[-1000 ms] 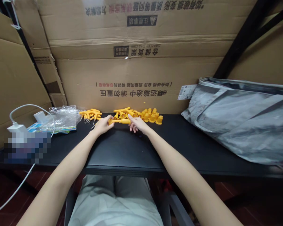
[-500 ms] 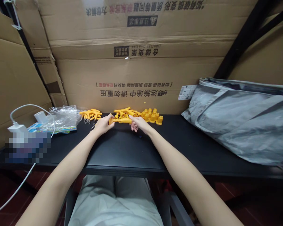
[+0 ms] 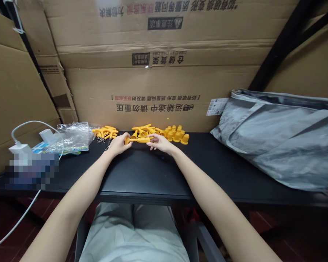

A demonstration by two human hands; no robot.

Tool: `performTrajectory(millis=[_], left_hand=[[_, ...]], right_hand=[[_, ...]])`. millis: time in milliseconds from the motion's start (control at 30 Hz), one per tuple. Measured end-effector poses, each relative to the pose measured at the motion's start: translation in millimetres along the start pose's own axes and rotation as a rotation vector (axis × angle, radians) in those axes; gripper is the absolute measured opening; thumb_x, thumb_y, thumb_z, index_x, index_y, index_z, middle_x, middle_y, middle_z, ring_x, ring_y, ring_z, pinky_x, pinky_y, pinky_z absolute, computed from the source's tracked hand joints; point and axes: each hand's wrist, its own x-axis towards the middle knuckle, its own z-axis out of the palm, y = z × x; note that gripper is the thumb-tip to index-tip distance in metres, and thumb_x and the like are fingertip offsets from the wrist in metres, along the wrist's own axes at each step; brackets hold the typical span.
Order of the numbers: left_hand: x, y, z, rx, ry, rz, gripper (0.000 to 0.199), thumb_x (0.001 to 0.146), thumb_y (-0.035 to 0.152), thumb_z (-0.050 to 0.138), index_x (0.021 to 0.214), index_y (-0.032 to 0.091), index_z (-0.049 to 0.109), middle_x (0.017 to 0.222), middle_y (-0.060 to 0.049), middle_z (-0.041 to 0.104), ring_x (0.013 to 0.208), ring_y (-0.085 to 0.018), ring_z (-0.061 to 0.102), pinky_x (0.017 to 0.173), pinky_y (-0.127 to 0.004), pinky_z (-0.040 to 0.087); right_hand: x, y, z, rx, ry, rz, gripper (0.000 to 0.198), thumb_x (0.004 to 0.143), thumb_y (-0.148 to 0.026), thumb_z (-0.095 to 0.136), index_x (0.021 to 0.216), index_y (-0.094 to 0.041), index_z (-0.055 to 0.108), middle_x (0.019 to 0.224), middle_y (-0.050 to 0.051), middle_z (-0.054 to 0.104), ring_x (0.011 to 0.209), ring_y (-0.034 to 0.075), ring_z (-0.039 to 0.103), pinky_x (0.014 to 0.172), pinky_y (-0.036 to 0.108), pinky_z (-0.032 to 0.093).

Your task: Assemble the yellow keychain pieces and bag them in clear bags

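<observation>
Held level between my two hands, just above the black table, is a yellow plastic corkscrew, with a flared end to the left and a thicker body to the right. My left hand is closed round the flared end. At the other end, my right hand grips with thumb and fingers, covering that tip. Behind the hands lie more yellow corkscrew pieces, partly hidden. Several yellow cup-shaped caps stand grouped beyond my right hand. Yellow handles with metal spirals are heaped beyond my left hand.
Clear plastic bags lie at the left near a white charger with its cable. A large grey bag occupies the table's right side. A cardboard wall rises behind the black table.
The right hand has shifted slightly, and its fingers are rearranged around the corkscrew's right end. The corkscrew has moved a little left. My left hand keeps its hold.
</observation>
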Motion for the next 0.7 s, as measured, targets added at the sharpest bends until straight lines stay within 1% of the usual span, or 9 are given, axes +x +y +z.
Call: performTrajectory(millis=[133, 233, 333, 500, 700], left_hand=[[-0.1, -2.8, 1.7, -0.018, 0.018, 0.033, 0.026, 0.080, 0.040, 0.056, 0.098, 0.022, 0.056, 0.071, 0.001, 0.062, 0.062, -0.015, 0.057, 0.058, -0.024, 0.037], [0.0, -4.1, 3.1, -0.033, 0.043, 0.049, 0.027, 0.080, 0.043, 0.056, 0.097, 0.022, 0.055, 0.071, 0.001, 0.061, 0.061, -0.014, 0.055, 0.058, -0.023, 0.037], [-0.1, -3.4, 3.6, -0.046, 0.057, 0.048, 0.027, 0.080, 0.044, 0.056, 0.096, 0.022, 0.055, 0.070, 0.002, 0.060, 0.059, -0.013, 0.054, 0.058, -0.022, 0.037], [-0.6, -1.5, 3.5, -0.051, 0.065, 0.052, 0.026, 0.080, 0.043, 0.058, 0.095, 0.022, 0.055, 0.069, 0.002, 0.060, 0.059, -0.013, 0.054, 0.057, -0.022, 0.036], [-1.0, -1.6, 4.1, -0.034, 0.079, 0.069, 0.026, 0.080, 0.043, 0.058, 0.096, 0.022, 0.055, 0.070, 0.002, 0.060, 0.059, -0.014, 0.055, 0.057, -0.022, 0.036]], right_hand=[[3.7, 5.2, 1.7, 0.023, -0.006, -0.012, 0.042, 0.072, -0.035, 0.076, 0.103, -0.018, 0.055, 0.078, 0.003, 0.069, 0.054, 0.012, 0.063, 0.051, 0.023, 0.048], [4.6, 4.8, 1.8, 0.047, -0.002, -0.033, 0.041, 0.072, -0.041, 0.076, 0.099, -0.017, 0.056, 0.073, 0.003, 0.069, 0.053, 0.012, 0.062, 0.051, 0.024, 0.047], [3.8, 2.7, 1.2, 0.057, -0.008, -0.052, 0.040, 0.071, -0.049, 0.074, 0.089, -0.017, 0.058, 0.068, 0.003, 0.068, 0.053, 0.012, 0.062, 0.050, 0.023, 0.045], [1.3, -1.2, 1.6, 0.051, -0.031, -0.061, 0.048, 0.070, -0.063, 0.068, 0.074, -0.016, 0.058, 0.060, 0.002, 0.065, 0.050, 0.012, 0.061, 0.049, 0.022, 0.042], [-0.6, -7.2, 3.8, 0.050, -0.034, -0.070, 0.056, 0.066, -0.071, 0.065, 0.064, -0.016, 0.057, 0.056, 0.002, 0.063, 0.048, 0.011, 0.059, 0.049, 0.023, 0.041]])
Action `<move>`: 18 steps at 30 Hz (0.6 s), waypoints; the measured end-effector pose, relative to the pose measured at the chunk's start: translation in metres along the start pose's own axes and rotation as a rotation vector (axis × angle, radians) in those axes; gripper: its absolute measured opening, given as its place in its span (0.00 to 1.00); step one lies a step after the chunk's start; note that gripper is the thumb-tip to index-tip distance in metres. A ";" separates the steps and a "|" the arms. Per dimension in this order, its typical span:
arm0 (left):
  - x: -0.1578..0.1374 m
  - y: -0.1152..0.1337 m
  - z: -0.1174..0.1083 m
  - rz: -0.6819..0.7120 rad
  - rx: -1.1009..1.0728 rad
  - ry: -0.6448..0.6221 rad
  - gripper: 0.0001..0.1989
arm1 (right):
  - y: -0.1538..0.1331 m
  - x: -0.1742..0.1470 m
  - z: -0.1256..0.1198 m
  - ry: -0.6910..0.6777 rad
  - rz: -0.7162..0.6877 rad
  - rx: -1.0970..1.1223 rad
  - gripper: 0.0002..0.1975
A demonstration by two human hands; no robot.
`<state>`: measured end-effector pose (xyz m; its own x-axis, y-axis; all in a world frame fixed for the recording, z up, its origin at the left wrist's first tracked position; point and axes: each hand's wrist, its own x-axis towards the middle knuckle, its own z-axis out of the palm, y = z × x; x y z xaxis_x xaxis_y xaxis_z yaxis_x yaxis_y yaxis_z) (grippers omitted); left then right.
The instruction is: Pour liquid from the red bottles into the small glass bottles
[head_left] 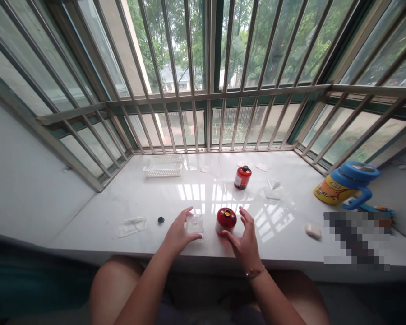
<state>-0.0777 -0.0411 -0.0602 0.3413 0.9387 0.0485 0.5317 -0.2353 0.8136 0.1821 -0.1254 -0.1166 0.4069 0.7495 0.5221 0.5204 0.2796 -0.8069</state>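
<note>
My left hand point(179, 231) curves around a small clear plastic piece point(195, 223) near the front of the white sill. Its thumb and fingers are apart, with the thumb by the piece's near edge; whether it bears any weight I cannot tell. To the right stands an upright red gas canister point(226, 221), its top valve uncovered. My right hand point(246, 237) is open beside it, the thumb at the canister's lower side and the fingers raised apart from it. A black cap point(160, 220) lies left of my left hand.
A second red canister point(242, 177), wearing a black cap, stands farther back. Clear plastic packaging point(273, 190) lies right of it. A white basket point(164, 167) sits by the window bars point(208, 97). Crumpled clear wrap point(131, 226), a pale soap-like block point(313, 231) and a blue-yellow mug point(341, 185) are farther out.
</note>
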 end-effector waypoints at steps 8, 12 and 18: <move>-0.035 0.040 -0.021 0.037 -0.100 0.020 0.53 | -0.063 -0.027 -0.022 -0.243 -0.252 0.007 0.37; -0.045 0.080 -0.018 0.074 -0.148 -0.067 0.54 | -0.073 -0.032 -0.018 -0.339 -0.132 0.082 0.44; -0.054 0.115 0.005 0.112 -0.302 -0.166 0.49 | -0.060 -0.039 -0.028 -0.294 0.102 0.282 0.47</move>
<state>-0.0310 -0.1206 0.0279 0.5188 0.8518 0.0728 0.2394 -0.2264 0.9441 0.1561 -0.1886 -0.0804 0.1923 0.9099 0.3675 0.2464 0.3177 -0.9156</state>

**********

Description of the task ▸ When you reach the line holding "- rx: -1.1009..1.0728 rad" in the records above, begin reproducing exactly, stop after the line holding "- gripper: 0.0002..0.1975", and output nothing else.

Expected answer ▸
  - rx: -1.1009..1.0728 rad
  - ry: -0.6448..0.6221 rad
  - gripper: 0.0001..0.1989
arm1 (right):
  - y: -0.1538..0.1331 m
  - x: -0.1742..0.1470 m
  - z: -0.1256..0.1198 m
  - ry: -0.6910..0.6777 rad
  - rz: -0.7162..0.6877 rad
  - rx: -1.0970..1.1223 rad
  - gripper: 0.0002..0.1975

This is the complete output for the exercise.